Annually, Amazon makes $150B worth of payments to more than two millions supplier and content owners around the globe. Efficiency in purchasing, receiving, invoicing and payments (P2P) processes is the key to accurate and timely payments. Unnecessary supplier hold, inefficient invoice submission methods, manual errors, incorrect bank account information or short-paying supplier, all of these lead to delayed payments that directly impacts supplier trust. P2P analytics team within FinTech BI builds financial models to provide insight into metrics to measure P2P efficiency, highlight defects, identify root causes and enable accurate forecasting capabilities.
We are looking for a BI Manager to lead a team of BI and Data Engineers. This person will lead the team in building this large-scale near real time data ingestion, calculation engine, and a business facing analytical tool for account payable teams across all Amazon business lines. He or she will work across Amazon engineering teams and business teams, such as Finance and Vendor experience teams across the globe, in planning, designing, executing and implementing this analytical platform.
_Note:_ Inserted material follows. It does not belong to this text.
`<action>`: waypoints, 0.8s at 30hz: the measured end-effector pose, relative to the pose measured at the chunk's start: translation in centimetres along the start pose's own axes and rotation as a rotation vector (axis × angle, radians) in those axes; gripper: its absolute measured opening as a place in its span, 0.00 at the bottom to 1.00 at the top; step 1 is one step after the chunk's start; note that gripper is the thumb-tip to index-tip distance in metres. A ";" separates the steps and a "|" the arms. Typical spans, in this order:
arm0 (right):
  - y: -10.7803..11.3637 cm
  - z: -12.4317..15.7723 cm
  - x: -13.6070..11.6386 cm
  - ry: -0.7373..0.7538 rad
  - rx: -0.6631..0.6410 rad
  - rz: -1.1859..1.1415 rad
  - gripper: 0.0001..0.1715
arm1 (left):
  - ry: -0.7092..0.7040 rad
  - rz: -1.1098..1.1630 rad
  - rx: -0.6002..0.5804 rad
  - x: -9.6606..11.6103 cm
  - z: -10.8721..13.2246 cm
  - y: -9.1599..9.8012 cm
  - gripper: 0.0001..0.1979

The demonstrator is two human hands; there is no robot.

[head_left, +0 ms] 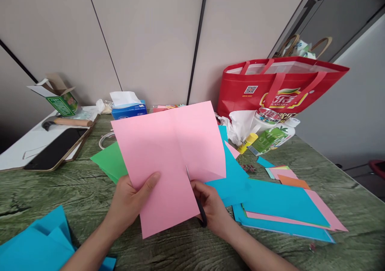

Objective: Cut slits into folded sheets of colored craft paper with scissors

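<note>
A large pink sheet of paper (150, 154) is held up in front of me, with a faint crease running down its middle. My left hand (134, 197) grips its left side, thumb on the front and fingers behind. On the right, my right hand (212, 205) is closed round the black handle of scissors (202, 213). One blade tip shows against the sheet near the crease, and the paper is cut from its lower edge up to there. The right part of the sheet curls away from the cut. Behind it lie green paper (111, 160) and blue paper (233, 178).
Blue folded paper (39, 239) lies front left; a pile of blue and pink sheets (285, 203) lies right. Behind stand a tissue box (129, 111), a red bag (255, 86), a yellow glue stick (247, 143) and a green carton (267, 140). A phone (55, 148) and hammer (67, 122) are left.
</note>
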State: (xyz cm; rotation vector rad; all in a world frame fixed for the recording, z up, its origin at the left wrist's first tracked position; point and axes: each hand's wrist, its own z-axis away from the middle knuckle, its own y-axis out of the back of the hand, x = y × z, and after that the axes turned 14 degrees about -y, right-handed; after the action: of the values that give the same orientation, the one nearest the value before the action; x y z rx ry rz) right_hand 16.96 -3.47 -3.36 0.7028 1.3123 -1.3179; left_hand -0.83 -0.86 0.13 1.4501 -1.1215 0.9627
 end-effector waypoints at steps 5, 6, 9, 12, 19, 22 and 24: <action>0.1 -0.1 0.2 0.027 0.023 0.037 0.17 | 0.022 -0.023 -0.020 0.2 0.0 0.0 0.13; 0.1 -0.2 0.2 0.030 0.025 0.042 0.17 | 0.027 -0.031 -0.025 0.2 -0.1 0.0 0.13; 0.1 -0.2 0.3 0.027 0.037 0.036 0.16 | 0.030 -0.052 -0.027 0.2 -0.1 0.0 0.14; 0.1 -0.2 0.3 0.024 0.030 0.012 0.15 | 0.048 0.005 -0.029 0.1 -0.1 0.0 0.14; 0.2 0.0 0.2 -0.002 -0.049 -0.050 0.18 | 0.214 0.235 -0.083 0.3 -0.2 -0.2 0.13; 0.1 0.0 0.3 -0.001 -0.044 -0.051 0.18 | 0.162 0.171 -0.087 0.3 -0.3 -0.2 0.12; 0.1 0.0 0.3 -0.001 -0.043 -0.051 0.18 | 0.124 0.118 -0.088 0.2 -0.3 -0.1 0.13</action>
State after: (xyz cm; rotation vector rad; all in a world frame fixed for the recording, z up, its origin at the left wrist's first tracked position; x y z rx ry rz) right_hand 16.98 -3.50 -3.69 0.6421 1.3618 -1.3266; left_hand -0.66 -0.58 0.35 1.2480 -1.1529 1.0582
Play a lead role in the architecture, design, implementation and deployment of extremely large scale, critical, and complex finance application, taking into account the long term impact and performance considerations. Architect highly efficient data and reporting structures, making a tradeoff between scalability, performance and user functionality needs, using expert knowledge in software development technologies. Independently gather business and functional requirements and translate these requirements into robust, scalable, operable solutions that work well within the overall data architecture. Architect platform and application components based on the evaluation of alternate solutions. Develop long term domain/technology strategies and significantly influence the process and standards associated with project engineering. Lead design reviews for other Software Development Engineers and offer feedback on design, integration, performance and scalability issues. Serve as a technical lead for medium and large projects and delegate assignments to team or cross functional participants. Serve as an authority in the area of technical and domain expertise and mentor, develop, and train junior data engineers.